In the literature, groups with trivial comparison map are sometimes referred to as groups with vanishing stable commutator length (scl), or groups without nontrivial quasimorphisms. The characterization via scl follows from Bavard's duality.

Danny Calegari's book is an extensive introduction to scl, which includes discussions of groups with no or few nontrivial quasimorphisms. Here are some examples (all section numbers refer to the book):

(1) amenable groups (Section 2.4);

(2) lattices of higher rank irreducible semisimple Lie groups (Section 5.2), this is mentioned by tessellation in the comment;

(3) uniformly perfect groups (since they have trivial scl), which holds for many transformation groups, typically because of the suspension trick.
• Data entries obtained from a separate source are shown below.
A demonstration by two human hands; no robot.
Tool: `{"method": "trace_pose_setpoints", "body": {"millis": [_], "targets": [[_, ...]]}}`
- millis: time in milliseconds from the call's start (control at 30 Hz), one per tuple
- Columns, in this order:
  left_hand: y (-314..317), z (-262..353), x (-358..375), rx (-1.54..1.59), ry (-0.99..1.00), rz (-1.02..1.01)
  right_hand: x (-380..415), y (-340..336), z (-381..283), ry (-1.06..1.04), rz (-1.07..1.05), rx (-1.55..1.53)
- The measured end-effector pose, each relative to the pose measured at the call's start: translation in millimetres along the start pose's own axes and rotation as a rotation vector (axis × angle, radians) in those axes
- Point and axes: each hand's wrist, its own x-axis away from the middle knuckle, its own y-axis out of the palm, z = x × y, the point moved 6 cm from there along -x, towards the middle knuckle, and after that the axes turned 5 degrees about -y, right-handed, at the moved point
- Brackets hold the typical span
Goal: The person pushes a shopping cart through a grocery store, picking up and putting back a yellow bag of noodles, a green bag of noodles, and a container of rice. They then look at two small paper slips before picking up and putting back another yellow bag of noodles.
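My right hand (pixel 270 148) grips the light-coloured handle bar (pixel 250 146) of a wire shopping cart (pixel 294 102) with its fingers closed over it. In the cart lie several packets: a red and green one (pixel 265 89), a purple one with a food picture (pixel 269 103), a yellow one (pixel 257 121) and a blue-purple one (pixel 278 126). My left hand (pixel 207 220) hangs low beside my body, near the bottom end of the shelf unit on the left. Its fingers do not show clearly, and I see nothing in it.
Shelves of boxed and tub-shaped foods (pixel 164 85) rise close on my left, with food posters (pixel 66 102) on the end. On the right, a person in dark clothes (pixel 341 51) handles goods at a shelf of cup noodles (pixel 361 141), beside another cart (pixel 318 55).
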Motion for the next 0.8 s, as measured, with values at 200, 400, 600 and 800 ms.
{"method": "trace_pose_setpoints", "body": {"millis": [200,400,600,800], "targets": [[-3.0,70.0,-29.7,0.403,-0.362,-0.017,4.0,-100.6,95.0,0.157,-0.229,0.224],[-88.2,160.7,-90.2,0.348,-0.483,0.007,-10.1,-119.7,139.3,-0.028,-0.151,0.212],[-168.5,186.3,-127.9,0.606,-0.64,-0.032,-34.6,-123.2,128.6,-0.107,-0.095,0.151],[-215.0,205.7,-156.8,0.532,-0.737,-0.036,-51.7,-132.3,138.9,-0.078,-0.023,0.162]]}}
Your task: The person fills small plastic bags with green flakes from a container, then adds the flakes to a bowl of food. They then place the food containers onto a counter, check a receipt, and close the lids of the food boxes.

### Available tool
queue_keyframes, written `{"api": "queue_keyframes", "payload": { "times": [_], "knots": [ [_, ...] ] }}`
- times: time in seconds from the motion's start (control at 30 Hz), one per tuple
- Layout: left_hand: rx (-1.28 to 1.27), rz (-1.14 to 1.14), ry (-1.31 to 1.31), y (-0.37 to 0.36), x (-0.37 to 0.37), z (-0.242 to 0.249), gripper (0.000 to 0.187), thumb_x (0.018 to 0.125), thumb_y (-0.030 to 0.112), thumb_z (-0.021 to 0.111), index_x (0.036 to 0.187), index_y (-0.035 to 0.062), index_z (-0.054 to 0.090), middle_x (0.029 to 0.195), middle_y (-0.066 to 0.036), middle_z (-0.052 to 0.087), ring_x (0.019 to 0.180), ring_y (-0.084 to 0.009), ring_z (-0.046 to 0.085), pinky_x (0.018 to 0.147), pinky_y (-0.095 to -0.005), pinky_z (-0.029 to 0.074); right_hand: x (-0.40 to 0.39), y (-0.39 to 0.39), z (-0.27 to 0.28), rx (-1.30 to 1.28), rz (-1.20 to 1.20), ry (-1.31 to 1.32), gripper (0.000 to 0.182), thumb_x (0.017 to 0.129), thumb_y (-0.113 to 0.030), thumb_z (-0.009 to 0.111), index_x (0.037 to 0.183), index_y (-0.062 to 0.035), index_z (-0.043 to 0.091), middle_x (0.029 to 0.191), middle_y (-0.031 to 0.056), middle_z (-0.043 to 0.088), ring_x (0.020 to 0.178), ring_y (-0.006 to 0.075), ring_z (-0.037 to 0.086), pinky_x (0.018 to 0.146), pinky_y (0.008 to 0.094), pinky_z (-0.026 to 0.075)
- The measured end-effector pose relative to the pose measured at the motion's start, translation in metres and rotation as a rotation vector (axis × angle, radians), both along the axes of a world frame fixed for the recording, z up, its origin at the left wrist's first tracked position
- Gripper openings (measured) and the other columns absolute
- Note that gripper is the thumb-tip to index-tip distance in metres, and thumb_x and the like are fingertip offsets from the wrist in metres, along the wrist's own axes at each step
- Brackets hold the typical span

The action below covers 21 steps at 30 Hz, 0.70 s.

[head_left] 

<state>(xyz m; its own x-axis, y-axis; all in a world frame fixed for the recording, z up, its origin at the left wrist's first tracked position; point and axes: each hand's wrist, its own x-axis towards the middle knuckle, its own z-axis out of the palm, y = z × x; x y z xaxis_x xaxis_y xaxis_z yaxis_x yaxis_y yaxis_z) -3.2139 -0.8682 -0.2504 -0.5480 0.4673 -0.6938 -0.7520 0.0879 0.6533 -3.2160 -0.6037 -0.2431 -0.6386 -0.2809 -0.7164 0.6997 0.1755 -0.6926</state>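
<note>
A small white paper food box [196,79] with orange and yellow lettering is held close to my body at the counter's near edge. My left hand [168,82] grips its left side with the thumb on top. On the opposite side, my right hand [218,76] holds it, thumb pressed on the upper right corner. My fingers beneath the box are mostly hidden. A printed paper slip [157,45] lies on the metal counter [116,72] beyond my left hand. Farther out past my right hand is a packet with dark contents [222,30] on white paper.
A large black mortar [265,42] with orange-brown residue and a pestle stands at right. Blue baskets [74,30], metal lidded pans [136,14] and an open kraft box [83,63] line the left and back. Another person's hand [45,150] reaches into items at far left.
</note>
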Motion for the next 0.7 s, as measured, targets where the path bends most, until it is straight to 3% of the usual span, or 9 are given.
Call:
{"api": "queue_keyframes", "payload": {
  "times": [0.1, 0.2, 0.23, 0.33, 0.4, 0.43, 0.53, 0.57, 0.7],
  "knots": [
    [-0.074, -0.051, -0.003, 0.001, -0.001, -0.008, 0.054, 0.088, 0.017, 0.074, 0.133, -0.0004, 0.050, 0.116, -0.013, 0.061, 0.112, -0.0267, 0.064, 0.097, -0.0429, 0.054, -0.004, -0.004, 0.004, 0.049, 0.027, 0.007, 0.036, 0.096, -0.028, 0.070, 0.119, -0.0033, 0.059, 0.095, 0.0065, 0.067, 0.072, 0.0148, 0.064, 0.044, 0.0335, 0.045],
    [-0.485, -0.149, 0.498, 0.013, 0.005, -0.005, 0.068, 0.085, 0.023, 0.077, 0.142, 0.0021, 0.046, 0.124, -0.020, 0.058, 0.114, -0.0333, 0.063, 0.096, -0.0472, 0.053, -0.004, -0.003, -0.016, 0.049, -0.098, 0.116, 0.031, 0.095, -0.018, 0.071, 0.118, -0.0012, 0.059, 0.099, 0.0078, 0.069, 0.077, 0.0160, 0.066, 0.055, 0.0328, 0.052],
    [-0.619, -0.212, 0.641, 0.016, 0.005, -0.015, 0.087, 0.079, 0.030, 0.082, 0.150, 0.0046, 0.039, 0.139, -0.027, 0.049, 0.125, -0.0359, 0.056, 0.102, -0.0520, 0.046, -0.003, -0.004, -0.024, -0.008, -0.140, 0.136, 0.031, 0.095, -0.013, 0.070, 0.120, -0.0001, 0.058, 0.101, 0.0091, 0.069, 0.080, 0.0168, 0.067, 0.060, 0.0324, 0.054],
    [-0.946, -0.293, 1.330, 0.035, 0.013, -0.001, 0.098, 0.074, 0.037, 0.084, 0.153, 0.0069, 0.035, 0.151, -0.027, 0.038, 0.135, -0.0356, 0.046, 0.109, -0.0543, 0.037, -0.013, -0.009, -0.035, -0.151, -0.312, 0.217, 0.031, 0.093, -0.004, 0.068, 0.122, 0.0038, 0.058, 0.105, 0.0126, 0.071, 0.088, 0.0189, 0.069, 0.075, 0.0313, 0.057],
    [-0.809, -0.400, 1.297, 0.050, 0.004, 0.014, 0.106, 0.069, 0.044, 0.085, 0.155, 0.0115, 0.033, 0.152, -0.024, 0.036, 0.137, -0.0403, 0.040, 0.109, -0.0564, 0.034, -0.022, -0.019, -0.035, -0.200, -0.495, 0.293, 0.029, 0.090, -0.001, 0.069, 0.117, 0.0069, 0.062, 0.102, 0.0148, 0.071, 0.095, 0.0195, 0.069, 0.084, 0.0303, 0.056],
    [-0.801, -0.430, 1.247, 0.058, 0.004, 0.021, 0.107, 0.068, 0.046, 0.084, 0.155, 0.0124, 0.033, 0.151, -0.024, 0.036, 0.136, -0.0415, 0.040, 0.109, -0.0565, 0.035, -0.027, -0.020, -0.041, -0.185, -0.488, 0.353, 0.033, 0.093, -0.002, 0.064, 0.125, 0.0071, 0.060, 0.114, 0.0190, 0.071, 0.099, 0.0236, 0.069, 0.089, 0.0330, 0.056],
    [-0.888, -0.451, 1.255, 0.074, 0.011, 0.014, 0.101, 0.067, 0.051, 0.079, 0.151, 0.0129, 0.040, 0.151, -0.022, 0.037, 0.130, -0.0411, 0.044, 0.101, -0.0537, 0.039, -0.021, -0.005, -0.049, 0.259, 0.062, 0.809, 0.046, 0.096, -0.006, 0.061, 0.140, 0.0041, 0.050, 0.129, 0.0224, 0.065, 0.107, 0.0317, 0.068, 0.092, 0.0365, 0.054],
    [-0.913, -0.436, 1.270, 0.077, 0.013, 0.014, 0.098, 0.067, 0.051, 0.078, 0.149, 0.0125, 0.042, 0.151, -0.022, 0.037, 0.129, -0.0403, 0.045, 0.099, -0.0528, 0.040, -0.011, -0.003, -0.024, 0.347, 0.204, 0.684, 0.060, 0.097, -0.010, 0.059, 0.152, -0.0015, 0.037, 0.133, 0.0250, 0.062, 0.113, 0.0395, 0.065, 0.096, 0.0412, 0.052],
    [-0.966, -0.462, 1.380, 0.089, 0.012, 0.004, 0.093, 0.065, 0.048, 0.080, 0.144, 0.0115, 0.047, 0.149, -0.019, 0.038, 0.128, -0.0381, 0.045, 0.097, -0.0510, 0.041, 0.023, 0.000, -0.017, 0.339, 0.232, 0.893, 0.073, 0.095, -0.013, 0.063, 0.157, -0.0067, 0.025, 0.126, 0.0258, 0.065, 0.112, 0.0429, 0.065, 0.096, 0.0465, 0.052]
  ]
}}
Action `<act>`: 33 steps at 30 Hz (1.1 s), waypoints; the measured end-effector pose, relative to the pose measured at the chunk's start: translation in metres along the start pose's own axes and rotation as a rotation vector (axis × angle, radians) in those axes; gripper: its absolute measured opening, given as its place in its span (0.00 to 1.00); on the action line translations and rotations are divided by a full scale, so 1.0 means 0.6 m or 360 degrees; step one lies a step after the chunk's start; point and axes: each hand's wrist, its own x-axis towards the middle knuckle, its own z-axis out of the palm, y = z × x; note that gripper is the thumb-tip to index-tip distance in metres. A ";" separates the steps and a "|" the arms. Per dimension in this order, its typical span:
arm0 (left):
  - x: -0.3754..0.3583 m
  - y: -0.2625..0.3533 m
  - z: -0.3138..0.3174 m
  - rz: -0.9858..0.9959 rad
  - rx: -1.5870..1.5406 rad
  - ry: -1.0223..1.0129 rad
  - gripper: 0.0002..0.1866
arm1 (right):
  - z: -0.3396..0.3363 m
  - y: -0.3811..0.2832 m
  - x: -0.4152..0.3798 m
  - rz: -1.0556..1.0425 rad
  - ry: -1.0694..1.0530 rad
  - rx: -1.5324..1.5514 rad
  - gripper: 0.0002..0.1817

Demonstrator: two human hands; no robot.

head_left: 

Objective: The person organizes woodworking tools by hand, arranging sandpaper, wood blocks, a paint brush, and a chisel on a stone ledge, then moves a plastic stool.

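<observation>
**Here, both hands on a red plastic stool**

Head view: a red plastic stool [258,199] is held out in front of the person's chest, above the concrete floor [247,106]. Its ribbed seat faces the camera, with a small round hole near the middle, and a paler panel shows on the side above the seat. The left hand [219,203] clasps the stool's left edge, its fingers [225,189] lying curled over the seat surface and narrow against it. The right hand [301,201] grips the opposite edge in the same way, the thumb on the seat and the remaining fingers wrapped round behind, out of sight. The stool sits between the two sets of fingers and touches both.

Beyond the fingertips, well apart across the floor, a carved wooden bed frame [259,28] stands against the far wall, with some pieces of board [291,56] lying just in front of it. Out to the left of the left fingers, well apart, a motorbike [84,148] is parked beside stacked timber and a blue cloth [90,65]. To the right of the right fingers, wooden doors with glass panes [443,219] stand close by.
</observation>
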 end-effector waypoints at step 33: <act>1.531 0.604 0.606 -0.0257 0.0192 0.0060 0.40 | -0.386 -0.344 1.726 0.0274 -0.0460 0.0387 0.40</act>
This includes for example $\mathrm{Homeo}^+(S^1)$ (Section 2.3) and the mapping class group of the sphere minus a Cantor set (see this blog post)

(4) some other transformation groups, including all subgroups of $\mathrm{PL}^{+}(I)$ (see this paper), some subgroups of $\mathrm{Homeo}^+(S^1)$ such as the Thompson group $T$ (Section 5.2).

(5) groups that obey a law (see this paper).

As is mentioned by YCor, non-elementary hyperbolic groups are on the opposite side: they have a huge number of nontrivial quasimorphisms (with continuum dimension) and a rich theory of scl (see Epstein and Fujiwara as well as Chapter 3 of the book above).

It is also worth mentioning that mapping class groups of closed hyperbolic surfaces also have infinite-dimensional nontrivial quasimorphisms (Bestvina and Fujiwara), and the same holds for the mapping class group of the plane minus a Cantor set (by Juliette Bavard).

In general, one should expect groups with nice actions on non-positively curved spaces to have many nontrivial quasimorphisms.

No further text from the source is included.